Yaki Curry or bAked curry in English is a specialty dish in Kitakyushu city, especially the Mojiko region (Fukuoka prefecture). In Chinese culture, we have a lot of baked rice dishes and curry is one of them but however this one is quite different. So the put the rice into this iron plate and then crack an egg in the middle. Then they pour hot boiling curry over the top and topping it with cheese before the bake it in the oven. To eat this dish, you are suppose to break the egg and then mix it up with the curry, cheese and rice. Most shops uses those store bought curry rue cubes while some have their own special curry recipes.
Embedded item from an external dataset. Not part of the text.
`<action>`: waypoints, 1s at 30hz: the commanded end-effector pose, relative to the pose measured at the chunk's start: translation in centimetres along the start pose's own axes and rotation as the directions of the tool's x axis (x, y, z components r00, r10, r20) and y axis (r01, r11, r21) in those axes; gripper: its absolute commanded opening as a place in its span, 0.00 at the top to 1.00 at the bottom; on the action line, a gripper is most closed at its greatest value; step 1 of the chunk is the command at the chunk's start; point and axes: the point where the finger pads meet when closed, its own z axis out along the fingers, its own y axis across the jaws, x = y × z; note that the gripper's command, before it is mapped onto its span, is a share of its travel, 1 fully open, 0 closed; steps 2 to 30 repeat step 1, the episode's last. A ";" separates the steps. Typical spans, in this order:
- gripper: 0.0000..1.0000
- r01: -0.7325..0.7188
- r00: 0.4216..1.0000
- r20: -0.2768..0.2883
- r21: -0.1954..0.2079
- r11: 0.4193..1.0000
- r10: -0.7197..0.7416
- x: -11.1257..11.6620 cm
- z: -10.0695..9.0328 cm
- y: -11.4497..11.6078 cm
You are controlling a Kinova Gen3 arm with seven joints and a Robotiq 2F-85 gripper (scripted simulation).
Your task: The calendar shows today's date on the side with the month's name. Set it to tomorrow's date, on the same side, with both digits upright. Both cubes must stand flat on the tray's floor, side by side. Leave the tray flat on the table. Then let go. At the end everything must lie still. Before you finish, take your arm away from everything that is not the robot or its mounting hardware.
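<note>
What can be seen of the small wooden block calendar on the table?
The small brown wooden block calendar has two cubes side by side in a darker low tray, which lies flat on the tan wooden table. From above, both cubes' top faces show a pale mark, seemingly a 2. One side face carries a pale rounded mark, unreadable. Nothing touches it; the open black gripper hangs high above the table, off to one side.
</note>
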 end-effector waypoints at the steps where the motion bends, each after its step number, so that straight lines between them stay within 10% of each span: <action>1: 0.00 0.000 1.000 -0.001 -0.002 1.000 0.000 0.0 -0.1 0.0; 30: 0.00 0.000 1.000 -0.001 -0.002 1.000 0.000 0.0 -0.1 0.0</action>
I have been to 3 different shops and only one of them had a different type of curry.

Yaki curry

Yaki curry

Breaking the egg inside

Breaking the egg inside

Another recent specialty is a more modern take on the Yaki curry with banana slices in it. It has a nice balance of spice and sweetness to it. However you can taste that they use those curry rue cubes so it's not really homemade. It is really unusual to find banana and curry together so if you want to try something special the. I would recommend trying this dish.

Banana yaki curry

Banana yaki curry

Breaking the egg inside of the banana yaki curry

Breaking the egg inside of the banana yaki curry

The 3rd shop I went to had the best curry since it wasn't that flavour I always taste. This shop's curry had a Thai flavour to it, it's like a fusion between a Japanese-Western classic with a Thai style twist to it. Though the prices here is a little bit more but I think it was worth it since it has a better flavour and don't have to go through all the long lineups. Many Japanese people only check a few sites and usually just lineup for the top 2-3 shops, so why bother when you can come to this shop and have something much more different yet still very local to the area?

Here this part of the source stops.